What is expected: Among the records below, find the line that has "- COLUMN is"; from there, give the lines again exactly, and stop after the line that has "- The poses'".

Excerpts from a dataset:
------------------------------------

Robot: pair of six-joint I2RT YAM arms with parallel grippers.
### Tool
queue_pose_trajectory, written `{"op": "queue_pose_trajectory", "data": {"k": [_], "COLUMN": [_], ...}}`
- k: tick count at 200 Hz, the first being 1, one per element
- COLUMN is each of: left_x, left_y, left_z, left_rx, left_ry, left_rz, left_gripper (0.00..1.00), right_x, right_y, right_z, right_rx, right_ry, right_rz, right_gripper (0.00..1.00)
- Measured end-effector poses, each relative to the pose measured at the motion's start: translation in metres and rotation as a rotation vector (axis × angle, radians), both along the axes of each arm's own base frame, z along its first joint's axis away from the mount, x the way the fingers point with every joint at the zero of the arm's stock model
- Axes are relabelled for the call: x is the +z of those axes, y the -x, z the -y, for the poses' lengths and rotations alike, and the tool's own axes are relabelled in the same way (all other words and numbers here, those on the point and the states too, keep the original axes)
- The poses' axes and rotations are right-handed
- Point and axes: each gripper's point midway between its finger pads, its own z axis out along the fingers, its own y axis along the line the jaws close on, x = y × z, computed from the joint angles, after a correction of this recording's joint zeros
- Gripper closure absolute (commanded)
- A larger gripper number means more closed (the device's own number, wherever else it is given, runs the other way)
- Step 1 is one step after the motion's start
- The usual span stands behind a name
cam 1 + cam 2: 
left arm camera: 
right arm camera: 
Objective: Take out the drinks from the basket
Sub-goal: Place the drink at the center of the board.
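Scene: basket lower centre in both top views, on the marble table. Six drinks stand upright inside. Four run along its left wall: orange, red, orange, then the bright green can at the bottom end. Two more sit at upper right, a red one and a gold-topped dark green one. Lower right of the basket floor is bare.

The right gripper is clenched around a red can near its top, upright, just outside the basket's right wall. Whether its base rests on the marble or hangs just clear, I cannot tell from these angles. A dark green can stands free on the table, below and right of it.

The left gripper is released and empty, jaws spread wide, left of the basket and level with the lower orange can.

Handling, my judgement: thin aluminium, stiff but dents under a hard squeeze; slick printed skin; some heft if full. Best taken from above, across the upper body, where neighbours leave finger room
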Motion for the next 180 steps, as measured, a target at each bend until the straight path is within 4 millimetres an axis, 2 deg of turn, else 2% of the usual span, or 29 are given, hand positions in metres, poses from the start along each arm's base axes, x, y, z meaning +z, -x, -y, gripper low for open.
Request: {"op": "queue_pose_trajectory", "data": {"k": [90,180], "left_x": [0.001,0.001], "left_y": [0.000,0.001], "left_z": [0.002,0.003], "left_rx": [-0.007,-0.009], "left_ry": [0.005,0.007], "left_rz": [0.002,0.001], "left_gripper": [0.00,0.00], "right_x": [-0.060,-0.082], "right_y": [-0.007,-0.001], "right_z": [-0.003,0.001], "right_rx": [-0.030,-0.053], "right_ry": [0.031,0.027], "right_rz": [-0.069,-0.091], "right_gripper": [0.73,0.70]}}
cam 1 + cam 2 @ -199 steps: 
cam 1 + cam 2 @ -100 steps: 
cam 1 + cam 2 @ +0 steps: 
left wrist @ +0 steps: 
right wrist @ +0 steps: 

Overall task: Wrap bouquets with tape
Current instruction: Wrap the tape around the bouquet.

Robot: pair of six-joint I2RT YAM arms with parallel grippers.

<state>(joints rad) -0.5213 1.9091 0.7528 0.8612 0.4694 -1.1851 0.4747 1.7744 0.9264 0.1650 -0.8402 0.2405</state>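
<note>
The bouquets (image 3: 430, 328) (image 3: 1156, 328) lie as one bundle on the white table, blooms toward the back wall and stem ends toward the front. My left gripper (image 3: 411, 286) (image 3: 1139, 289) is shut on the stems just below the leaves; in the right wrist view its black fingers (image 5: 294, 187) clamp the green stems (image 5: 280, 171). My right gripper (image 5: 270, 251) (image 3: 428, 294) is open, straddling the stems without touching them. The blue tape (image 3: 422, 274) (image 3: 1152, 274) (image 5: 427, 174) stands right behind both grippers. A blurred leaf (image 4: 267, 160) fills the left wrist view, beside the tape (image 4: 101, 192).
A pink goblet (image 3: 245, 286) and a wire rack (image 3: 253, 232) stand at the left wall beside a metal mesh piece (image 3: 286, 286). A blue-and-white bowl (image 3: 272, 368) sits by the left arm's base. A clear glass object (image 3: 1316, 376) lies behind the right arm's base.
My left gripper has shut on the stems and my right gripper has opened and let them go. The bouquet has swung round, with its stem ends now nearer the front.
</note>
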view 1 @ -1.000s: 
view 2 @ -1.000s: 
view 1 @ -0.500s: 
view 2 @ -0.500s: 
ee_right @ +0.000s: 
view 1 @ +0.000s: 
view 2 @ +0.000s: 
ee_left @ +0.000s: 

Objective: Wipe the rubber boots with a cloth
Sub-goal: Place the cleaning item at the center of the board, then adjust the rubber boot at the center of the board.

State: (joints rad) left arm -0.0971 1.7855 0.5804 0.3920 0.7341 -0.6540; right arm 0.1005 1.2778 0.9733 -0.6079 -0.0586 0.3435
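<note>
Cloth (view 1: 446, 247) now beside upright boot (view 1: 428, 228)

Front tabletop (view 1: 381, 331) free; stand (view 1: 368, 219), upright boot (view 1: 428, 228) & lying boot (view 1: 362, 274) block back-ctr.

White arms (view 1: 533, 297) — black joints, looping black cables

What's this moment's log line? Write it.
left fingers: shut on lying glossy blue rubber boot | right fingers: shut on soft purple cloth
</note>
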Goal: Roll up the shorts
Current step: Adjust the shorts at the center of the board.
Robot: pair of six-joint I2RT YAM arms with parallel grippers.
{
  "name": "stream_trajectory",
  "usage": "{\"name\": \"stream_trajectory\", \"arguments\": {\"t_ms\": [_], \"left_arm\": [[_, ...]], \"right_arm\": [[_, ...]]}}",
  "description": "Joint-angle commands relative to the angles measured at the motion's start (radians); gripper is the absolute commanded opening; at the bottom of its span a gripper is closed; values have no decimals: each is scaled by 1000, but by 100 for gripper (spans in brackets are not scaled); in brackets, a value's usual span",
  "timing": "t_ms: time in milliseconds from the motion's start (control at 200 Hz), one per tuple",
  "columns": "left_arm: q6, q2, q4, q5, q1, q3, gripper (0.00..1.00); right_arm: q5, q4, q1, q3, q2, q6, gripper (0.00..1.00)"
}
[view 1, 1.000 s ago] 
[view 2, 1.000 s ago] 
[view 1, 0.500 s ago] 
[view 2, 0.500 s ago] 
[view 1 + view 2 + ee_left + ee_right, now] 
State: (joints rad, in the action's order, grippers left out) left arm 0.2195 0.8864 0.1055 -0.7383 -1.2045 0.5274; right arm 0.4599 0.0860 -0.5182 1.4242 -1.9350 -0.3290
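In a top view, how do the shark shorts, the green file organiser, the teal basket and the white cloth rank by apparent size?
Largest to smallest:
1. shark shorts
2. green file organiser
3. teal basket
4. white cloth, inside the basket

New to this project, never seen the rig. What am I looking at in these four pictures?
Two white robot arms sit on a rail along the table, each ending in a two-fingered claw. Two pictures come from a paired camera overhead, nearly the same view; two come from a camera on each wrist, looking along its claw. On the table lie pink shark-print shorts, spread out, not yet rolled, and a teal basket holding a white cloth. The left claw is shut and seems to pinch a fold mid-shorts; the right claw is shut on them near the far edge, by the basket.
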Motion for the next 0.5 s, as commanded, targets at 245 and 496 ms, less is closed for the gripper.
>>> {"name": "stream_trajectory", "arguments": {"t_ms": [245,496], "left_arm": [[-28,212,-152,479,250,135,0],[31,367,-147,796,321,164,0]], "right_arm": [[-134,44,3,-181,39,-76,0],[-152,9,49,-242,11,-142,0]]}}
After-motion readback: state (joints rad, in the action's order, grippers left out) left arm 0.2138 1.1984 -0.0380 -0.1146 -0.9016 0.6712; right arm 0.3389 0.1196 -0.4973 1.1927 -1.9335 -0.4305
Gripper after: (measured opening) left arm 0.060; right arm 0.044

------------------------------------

Answer box:
- COLUMN is each of: left_x, left_y, left_z, left_rx, left_ry, left_rz, left_gripper (0.00..1.00), right_x, right_y, right_z, right_rx, right_ry, right_rz, right_gripper (0.00..1.00)
- Measured end-effector poses, each relative to the pose measured at the motion's start: translation in metres and rotation as a rotation vector (axis × angle, radians), both along the axes of each arm's own base frame, z along its first joint's axis away from the mount, x the way the fingers point with every joint at the zero of the arm's stock model
- Axes are relabelled for the call: x is the +z of those axes, y the -x, z the -y, for the poses' lengths and rotations alike, and the tool's own axes are relabelled in the same way (all other words and numbers here, those on the point and the states too, keep the original axes)
- The poses' axes and rotations are right-handed

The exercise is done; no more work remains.